Empat serangkai sedang bersantai ria di belakang sekolah, menunggu bel masuk. Sebenarnya mereka bisa saja menunggu di aula, tapi Yuda tidak suka berada di lingkup yang sama dengan Yuta. Dan itu membuat yang lain harus setuju duduk di kursi kotor dengan tumpukan daun kering.

"Lima menit lagi bel, " celetuk Tei sembari melirik jam yang melingkar apik di pergelangan tangan. "Lo pada masih mau diem disini?"

Bruk, Yuda melompat turun. "Gc, yang terakhir pacarnya Bu Jum!" teriak Yuda sembari berlari cepat meninggalkan ketiga bocah yang masih diam terduduk di kursi besi berkarat.

Tei dan Gefa lantas berlari kencang, mengejar Yuda yang sudah hilang entah kemana. Sedangkan Wira, anak laki-laki dengan mata minimalis itu malah mengernyit heran. "Kenapa mereka lari?" tanyanya sembari mengunyah kue coklat hasil pertandingan adu mulut dengan Gefa.

"Lo ngapain diem, Wira! Lo mau jadi pacarnya Bu Jum?" pekik Tei yang ternyata kembali karena sadar satu sahabatnya tertinggal.

"Gue gak mau jadi pacar Bu Jum!" balas Wira keras, Tei sampai memejamkan mata lantaran kaget.

__-__


"Gue gak mau jadi pacarnya Bu Jum, Gef, " keluh Wira pelan.

Gefa yang duduk di samping Wira menghela napas kasar. Sudah lima menit mereka berada di aula dan bocah itu tetap mempermasalahkan permainan bodoh Yuda, merengek kepada yang lebih muda sembari memeluk lengan Tei yang kebetulan duduk di sebelah kanannya.

Karena tak tahan dengan keluh kesah, gundah gulana, atau apalah itu. Gefa memilih ke kamar mandi tanpa meminta ijin. Dia berjalan pelan, kedua tangannya dimasukkan ke saku celana.

"Pagi-pagi gini enaknya jalan-jalan, menikmati indahnya dunia. Apa ini pertanda gue harus bolos?"

Buk

Tubuh Gefa tersentak saat mendengar suara keras dari arah area kamar mandi. Dia berlari masuk ke area kamar mandi dan bersembunyi dibalik dinding. Matanya membola sempurna, seketika tenggorokan bocah itu kering saat melihat Jum'at dan Sabah sedang menghimpit tubuh kecil Yuta, kembaran Yuda sahabatnya.

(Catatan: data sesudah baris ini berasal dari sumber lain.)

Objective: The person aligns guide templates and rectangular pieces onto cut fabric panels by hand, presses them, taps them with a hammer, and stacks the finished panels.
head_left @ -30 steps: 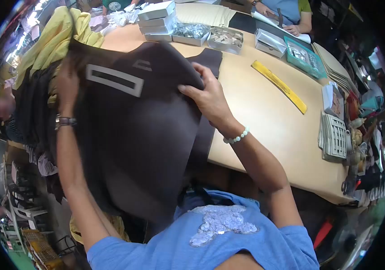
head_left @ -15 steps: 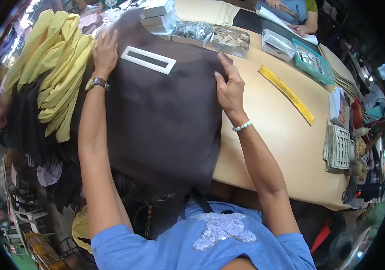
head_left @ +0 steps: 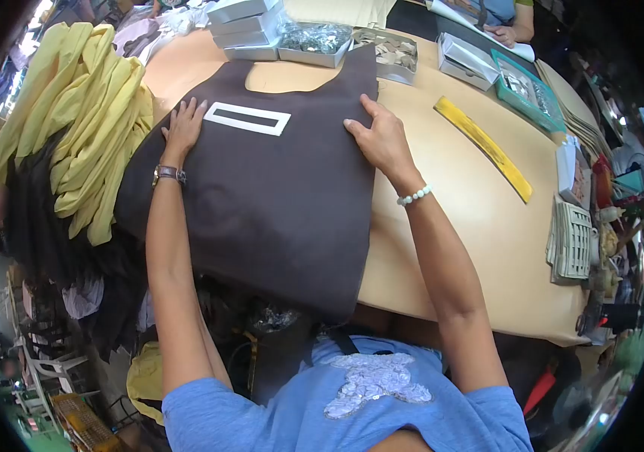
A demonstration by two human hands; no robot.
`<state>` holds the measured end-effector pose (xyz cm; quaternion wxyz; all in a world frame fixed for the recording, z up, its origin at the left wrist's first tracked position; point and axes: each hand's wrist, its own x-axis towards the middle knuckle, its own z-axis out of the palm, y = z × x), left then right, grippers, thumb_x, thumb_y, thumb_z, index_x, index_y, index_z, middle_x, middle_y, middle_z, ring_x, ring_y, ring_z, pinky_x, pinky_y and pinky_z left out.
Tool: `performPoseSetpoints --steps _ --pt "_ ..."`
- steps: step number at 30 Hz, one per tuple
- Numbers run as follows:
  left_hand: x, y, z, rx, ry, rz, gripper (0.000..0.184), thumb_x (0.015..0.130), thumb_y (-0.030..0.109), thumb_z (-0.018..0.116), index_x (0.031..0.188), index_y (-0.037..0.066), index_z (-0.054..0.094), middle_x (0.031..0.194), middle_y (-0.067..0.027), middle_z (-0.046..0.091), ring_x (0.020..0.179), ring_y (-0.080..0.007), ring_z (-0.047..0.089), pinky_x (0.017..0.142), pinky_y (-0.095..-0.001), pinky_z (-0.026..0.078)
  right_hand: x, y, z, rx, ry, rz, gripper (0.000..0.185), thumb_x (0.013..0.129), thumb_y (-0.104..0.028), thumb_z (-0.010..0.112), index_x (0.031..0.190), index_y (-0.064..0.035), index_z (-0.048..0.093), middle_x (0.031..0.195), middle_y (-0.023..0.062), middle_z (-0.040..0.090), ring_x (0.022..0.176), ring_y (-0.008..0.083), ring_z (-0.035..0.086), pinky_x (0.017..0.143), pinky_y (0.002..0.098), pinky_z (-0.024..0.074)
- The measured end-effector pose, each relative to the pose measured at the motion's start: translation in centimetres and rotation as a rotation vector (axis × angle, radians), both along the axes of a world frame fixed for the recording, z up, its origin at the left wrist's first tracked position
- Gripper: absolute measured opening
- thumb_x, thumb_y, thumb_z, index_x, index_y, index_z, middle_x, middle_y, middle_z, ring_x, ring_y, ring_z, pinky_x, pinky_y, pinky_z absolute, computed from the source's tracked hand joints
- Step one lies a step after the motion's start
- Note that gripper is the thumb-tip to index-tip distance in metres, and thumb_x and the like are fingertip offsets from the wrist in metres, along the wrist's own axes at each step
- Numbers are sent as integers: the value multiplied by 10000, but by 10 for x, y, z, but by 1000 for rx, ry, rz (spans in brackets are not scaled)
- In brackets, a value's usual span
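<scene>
A dark brown cut fabric panel point(head_left: 277, 203) with a scooped top edge lies spread on the table, its lower edge hanging over the front. On its upper part rests a white rectangular frame-shaped piece point(head_left: 250, 130) with a slot in the middle. My left hand point(head_left: 184, 132) lies open on the cloth just left of the white piece, fingers spread. My right hand point(head_left: 382, 135) rests open at the panel's right edge, thumb and forefinger apart on the fabric.
Yellow fabric point(head_left: 88, 128) is heaped at the left over dark cloth. A yellow strip point(head_left: 484, 148) lies right of the panel. Boxes of small parts point(head_left: 314, 41), a teal tray point(head_left: 529, 90) and stacked pieces point(head_left: 570, 237) line the table. Another person's hand point(head_left: 503, 34) is at the far side.
The panel has settled flat, baring its scooped top edge and the table behind it. My left hand has come down toward me, and my right hand lies farther over the cloth's edge.
</scene>
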<state>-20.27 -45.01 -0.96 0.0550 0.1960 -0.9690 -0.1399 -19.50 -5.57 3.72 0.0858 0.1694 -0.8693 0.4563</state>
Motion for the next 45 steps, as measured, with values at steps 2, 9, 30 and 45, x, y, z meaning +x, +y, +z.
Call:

"Lo beruntung kemarin ketemu pahlawan, tapi sekarang." Sabah menoleh ke arah Jum'at, tersenyum kecil. "Lo gak mungkin lepas dari kita, " ucapnya sembari menepuk-nepuk bahu Yuta yang sudah mengigit bibir.

"Aku salah apa? Aku tidak membuat masalah."  Yuta memakai bahasa isyarat dengan tangan gemetar.

Seketika wajah Jum'at berubah masam, tawa yang sempat terukir berganti dengan geraman. "Sialan!" pekiknya sembari menarik kerah kemeja adik kelasnya, melempar tubuh kecil itu ke dalam salah satu bilik kamar mandi.

Yuta meringis, kepalanya menghantam toilet duduk keras. "Lo emang gak buat masalah, tapi lo bikin gue marah!" Jum'at meremat rambut tebal Yuta, menarik keras hingga anak itu mengeluarkan air mata. "Lo mau tau apa yang bikin gue marah?"

Jum'at menekan kepala Yuta masuk ke dalam lubang toilet, anak itu memegang sisi toilet berusaha menahan dorongan Jum'at. "Lo bikin gue gak bisa tidur, lo bikin hari-hari gue hancur!" Dia semakin mendorong kencang, tak peduli dengan ukuran lubang toilet yang kecil.

"Aku tak paham!" jerit Yuta saat air yang menggenang di toilet mengenai hidung dan membuat dirinya kesulitan bernapas.